- **What you will do**
A faithful copy of the listing below is needed, one that contains no pictures.

- **Collected data**
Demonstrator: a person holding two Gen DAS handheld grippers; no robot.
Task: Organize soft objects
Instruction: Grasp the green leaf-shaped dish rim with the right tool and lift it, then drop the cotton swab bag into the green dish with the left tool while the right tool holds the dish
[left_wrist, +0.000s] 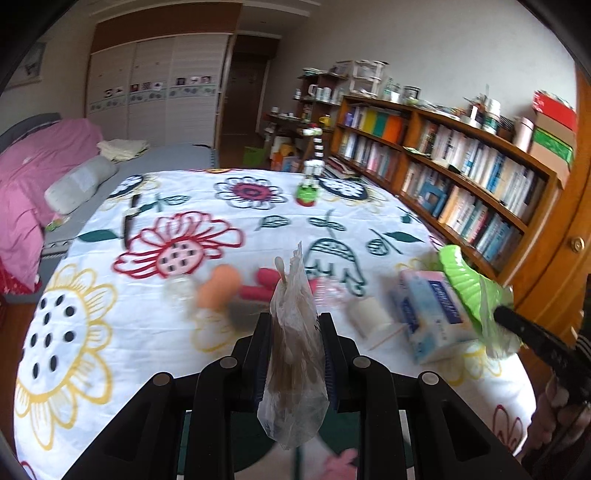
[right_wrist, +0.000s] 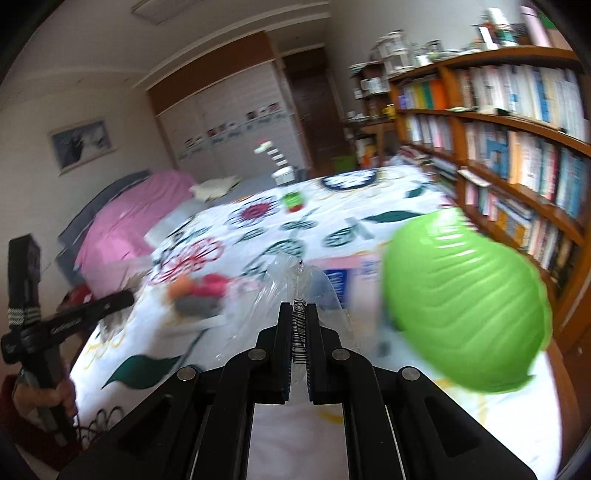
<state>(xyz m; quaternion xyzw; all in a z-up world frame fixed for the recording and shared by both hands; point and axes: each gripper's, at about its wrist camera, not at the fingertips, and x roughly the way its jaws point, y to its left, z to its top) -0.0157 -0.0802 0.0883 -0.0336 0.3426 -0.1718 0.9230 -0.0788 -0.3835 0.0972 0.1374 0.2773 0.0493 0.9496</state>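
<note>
My left claw pinches a clear bag of cotton swabs above the table's near edge; my right claw clamps a plastic wrapper holding the green leaf-shaped piece over the right edge.

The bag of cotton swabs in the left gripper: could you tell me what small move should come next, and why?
Probably lower the bag of cotton swabs onto the bare cloth of the table ahead. The left gripper holds it aloft, and the right gripper is busy with a clear bag.
</note>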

- **Finished exercise**
Demonstrator: a person holding two Gen DAS handheld grippers; no robot.
Task: Organize soft objects
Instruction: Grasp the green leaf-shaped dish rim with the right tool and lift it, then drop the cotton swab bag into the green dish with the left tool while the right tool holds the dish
[left_wrist, +0.000s] 
[right_wrist, +0.000s] 
<state>(xyz m; quaternion xyzw; all in a z-up world frame fixed for the recording and shared by both hands; point and axes: each gripper's, at about its wrist camera, not at the fingertips, and x roughly the way its jaws point, y to its left, z to its top) -0.0157 -0.0802 0.0883 -0.0336 0.3426 -0.1718 0.9230 -0.0788 -0.3835 0.0972 0.1374 0.2773 0.0493 0.9496</state>
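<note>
My left claw pinches a clear bag of cotton swabs above the table's near edge; my right claw clamps a plastic wrapper holding the green leaf-shaped piece over the right edge.

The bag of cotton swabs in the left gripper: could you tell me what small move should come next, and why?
Probably lower the bag of cotton swabs onto the bare cloth of the table ahead. The left gripper holds it aloft, and the right gripper is busy with a clear bag.
</note>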

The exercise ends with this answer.